▶ [What needs to be done] Exactly as they appear below, repeat the lines from the one with "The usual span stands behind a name" through the one with "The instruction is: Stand", and no others.

•••••

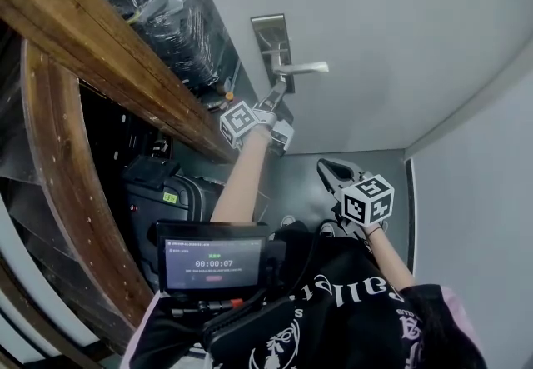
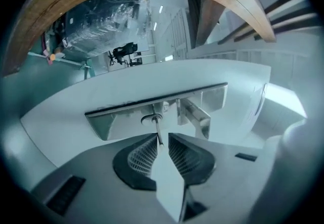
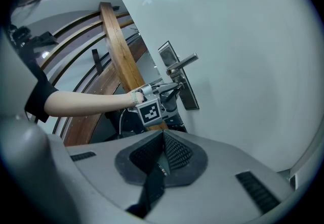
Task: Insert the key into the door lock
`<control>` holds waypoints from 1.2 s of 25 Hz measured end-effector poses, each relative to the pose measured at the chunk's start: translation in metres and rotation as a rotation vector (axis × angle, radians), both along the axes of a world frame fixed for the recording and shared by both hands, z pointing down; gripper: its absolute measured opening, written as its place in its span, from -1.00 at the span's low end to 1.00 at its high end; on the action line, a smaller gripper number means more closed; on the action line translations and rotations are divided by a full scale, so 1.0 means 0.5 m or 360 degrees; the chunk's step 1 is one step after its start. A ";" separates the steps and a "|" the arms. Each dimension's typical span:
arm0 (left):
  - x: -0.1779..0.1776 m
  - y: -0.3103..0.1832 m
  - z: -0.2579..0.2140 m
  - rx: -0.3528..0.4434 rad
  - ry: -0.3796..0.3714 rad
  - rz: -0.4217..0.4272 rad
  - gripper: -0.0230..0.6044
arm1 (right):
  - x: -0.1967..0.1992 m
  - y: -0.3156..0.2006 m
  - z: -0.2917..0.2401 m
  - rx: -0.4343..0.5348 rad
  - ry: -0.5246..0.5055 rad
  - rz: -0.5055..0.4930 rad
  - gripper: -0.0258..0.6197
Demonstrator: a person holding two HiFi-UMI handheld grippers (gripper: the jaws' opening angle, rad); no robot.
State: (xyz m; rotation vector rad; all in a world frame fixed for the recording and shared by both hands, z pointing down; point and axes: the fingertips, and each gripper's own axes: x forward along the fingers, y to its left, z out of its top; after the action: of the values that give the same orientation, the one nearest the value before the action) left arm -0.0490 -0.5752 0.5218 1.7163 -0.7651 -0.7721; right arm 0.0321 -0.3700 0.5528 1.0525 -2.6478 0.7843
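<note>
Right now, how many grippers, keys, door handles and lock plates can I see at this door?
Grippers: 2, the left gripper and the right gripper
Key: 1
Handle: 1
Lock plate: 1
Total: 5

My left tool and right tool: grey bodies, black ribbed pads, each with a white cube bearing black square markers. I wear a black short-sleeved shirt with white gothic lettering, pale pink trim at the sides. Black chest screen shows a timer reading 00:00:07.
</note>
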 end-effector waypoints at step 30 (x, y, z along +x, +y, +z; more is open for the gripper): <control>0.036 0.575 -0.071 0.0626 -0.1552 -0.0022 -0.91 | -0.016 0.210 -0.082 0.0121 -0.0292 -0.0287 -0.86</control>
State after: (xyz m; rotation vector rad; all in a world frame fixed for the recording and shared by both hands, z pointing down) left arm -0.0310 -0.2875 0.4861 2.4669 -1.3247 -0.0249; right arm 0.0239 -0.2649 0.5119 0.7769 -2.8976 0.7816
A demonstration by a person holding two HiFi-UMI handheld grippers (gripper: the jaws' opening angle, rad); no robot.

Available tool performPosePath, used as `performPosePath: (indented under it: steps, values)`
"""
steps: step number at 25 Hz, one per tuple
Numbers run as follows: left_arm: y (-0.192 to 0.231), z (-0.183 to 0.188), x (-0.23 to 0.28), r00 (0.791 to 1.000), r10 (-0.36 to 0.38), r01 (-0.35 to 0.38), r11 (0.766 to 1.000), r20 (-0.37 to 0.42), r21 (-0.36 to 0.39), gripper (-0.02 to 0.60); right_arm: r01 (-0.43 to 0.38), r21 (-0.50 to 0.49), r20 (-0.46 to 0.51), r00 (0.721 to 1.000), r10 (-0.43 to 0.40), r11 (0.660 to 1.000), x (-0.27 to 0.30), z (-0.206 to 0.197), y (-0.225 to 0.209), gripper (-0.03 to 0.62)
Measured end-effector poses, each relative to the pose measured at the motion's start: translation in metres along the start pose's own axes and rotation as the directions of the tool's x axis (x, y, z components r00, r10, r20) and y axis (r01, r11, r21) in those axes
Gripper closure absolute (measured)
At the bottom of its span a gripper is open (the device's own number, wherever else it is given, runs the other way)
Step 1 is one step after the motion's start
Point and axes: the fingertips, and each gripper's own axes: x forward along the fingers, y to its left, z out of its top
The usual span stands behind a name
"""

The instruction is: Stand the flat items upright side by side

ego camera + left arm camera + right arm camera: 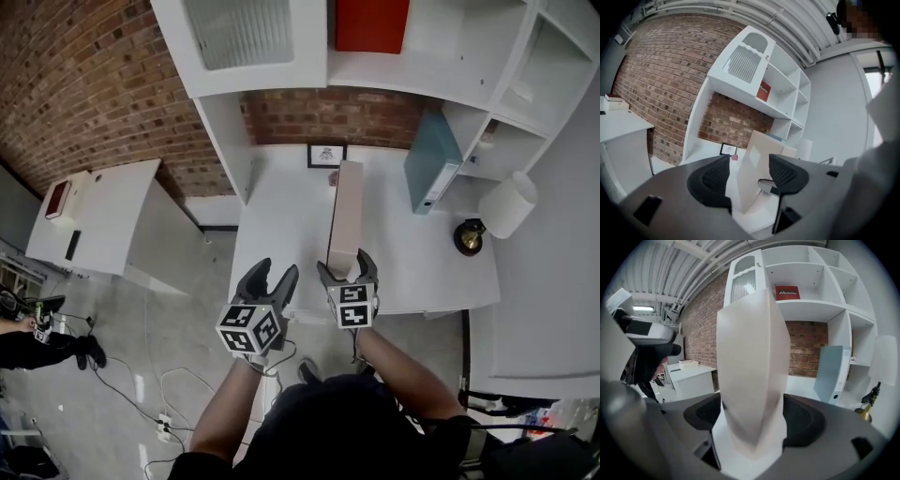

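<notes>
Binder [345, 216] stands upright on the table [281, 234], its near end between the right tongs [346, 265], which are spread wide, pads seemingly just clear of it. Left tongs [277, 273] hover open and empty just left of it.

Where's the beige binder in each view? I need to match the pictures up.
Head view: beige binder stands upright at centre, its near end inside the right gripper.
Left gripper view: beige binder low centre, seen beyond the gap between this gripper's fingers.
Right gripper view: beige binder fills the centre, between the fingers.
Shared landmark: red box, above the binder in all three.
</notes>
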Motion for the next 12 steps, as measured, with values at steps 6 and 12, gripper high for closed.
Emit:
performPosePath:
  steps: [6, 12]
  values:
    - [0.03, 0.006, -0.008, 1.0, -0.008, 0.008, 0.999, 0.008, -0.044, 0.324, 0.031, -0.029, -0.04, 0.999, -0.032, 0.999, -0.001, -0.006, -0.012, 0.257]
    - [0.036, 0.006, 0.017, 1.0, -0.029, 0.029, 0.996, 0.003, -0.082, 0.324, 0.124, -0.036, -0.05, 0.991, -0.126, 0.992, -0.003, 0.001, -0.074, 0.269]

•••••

▶ [Answer to the problem]
The usual span stands behind a name
"""

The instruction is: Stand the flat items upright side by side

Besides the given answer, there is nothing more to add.